DESCRIPTION OF THE TASK: Using the records below, write out again exactly the lines that begin at the line containing "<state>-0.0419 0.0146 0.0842" and end at the line containing "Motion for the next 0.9", and no other lines.

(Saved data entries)
________________________

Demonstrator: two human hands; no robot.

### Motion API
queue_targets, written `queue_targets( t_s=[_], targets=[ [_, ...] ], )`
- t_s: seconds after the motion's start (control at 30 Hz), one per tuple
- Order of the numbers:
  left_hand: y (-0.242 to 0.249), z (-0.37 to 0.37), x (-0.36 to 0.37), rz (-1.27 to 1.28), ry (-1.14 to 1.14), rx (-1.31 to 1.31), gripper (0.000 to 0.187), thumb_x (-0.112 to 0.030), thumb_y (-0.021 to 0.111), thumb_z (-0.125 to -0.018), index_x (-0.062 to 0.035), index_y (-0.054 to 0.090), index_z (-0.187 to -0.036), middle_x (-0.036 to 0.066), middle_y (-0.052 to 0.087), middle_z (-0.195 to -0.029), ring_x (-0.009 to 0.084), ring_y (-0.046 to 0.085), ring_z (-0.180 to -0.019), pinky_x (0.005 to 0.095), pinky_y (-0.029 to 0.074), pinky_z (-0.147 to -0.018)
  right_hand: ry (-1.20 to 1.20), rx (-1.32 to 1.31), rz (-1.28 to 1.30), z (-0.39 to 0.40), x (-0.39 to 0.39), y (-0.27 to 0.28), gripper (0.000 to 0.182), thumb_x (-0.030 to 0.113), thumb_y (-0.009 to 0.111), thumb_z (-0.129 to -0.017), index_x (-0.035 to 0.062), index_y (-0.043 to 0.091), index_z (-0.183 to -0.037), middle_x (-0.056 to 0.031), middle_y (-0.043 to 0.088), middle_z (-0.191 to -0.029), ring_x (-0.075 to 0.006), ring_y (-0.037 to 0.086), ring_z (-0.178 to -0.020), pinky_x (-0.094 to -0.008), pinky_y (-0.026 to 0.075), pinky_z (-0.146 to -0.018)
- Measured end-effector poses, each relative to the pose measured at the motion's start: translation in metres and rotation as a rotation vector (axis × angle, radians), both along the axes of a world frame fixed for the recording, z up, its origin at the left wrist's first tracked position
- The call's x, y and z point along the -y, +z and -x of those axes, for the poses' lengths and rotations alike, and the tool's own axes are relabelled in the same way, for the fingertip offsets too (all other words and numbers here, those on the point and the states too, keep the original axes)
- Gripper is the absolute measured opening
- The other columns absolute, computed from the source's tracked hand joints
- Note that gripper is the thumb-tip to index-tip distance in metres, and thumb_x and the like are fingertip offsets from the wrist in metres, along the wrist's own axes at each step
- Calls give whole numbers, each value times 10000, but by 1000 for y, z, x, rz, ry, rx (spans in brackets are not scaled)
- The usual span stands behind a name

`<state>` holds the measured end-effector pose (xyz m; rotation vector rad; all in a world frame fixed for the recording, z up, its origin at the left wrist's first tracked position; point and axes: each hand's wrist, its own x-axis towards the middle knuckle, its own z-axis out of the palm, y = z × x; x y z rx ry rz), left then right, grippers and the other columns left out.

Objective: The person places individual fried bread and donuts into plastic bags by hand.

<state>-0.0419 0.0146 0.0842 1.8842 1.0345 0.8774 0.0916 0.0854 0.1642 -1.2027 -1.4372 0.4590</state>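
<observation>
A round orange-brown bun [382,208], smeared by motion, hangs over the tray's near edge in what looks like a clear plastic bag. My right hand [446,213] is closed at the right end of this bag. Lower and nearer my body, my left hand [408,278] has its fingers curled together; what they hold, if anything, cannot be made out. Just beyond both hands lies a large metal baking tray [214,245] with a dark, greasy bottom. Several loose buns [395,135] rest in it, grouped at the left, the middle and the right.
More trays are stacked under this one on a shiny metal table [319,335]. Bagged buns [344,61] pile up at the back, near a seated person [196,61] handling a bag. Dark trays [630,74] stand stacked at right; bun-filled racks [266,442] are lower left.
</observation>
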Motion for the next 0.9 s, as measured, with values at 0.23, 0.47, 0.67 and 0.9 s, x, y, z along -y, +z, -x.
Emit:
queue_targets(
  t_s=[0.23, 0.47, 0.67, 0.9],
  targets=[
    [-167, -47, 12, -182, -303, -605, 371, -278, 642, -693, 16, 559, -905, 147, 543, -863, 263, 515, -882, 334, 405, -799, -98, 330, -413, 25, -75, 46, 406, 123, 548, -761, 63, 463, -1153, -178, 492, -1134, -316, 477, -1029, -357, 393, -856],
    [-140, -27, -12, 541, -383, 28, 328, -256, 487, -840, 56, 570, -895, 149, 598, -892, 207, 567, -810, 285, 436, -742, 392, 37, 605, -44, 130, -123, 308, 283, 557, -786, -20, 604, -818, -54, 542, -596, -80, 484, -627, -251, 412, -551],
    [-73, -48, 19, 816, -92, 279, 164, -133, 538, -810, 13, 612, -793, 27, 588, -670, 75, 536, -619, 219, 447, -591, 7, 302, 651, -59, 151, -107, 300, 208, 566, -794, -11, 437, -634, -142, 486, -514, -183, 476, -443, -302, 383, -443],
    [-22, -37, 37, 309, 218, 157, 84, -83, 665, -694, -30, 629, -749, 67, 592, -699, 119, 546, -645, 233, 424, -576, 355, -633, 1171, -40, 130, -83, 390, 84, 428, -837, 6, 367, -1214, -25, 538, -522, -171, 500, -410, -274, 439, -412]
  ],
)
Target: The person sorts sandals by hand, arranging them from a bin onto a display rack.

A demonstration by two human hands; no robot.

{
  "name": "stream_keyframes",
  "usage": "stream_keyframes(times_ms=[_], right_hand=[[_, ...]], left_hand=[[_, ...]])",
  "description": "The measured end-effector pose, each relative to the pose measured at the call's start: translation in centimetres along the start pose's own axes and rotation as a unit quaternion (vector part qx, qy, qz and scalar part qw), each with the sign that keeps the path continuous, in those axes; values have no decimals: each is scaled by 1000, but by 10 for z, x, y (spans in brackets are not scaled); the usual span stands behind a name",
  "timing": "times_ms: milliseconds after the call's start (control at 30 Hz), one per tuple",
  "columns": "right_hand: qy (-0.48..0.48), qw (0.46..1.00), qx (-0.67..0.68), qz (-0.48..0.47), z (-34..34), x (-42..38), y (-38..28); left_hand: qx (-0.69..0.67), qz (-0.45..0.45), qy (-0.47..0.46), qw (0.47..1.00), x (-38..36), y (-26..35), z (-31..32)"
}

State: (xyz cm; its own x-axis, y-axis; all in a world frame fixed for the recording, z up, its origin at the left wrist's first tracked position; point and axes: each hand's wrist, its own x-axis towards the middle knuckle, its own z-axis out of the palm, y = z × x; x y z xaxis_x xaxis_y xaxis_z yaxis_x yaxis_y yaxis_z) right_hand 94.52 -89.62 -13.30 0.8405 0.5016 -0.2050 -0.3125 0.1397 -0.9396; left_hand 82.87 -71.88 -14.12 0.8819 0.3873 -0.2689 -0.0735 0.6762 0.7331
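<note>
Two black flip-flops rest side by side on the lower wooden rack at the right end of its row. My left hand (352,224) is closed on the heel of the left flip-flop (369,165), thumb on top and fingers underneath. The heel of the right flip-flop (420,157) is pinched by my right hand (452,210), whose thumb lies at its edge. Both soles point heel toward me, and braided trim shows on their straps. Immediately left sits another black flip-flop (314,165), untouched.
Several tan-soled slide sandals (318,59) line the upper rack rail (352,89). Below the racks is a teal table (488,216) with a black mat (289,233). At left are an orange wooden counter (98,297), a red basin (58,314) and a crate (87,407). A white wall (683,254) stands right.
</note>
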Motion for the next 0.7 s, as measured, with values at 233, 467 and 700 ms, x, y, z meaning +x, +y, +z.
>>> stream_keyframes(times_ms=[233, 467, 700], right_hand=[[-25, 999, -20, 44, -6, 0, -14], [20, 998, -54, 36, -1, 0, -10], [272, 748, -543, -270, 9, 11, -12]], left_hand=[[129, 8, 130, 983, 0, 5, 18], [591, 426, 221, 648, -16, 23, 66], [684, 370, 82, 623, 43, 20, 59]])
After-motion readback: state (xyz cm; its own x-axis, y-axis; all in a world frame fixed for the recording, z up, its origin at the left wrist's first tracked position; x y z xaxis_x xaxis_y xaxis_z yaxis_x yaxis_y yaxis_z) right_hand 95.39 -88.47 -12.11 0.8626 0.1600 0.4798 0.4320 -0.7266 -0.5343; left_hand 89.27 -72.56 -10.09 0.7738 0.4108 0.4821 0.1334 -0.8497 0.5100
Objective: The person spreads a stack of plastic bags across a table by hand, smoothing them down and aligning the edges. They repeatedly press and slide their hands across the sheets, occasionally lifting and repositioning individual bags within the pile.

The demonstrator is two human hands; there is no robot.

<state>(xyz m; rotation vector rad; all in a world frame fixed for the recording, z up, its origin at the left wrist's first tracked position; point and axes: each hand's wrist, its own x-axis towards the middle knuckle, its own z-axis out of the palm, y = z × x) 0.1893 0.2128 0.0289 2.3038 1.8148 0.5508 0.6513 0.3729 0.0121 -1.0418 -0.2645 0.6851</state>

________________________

SOLUTION TO THIS TASK:
<state>-0.0419 0.0146 0.0842 1.8842 1.0345 0.8774 0.0916 0.0854 0.1642 -1.2027 -1.4372 0.4590</state>
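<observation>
A round orange-brown bun [382,208], smeared by motion, hangs over the tray's near edge in what looks like a clear plastic bag. My right hand [446,213] is closed at the right end of this bag. Lower and nearer my body, my left hand [408,278] has its fingers curled together; what they hold, if anything, cannot be made out. Just beyond both hands lies a large metal baking tray [214,245] with a dark, greasy bottom. Several loose buns [395,135] rest in it, grouped at the left, the middle and the right.
More trays are stacked under this one on a shiny metal table [319,335]. Bagged buns [344,61] pile up at the back, near a seated person [196,61] handling a bag. Dark trays [630,74] stand stacked at right; bun-filled racks [266,442] are lower left.
</observation>
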Motion for the next 0.9 s, as measured, with values at 0.23, 0.47, 0.67 and 0.9 s, x, y, z along -y, +z, -x.

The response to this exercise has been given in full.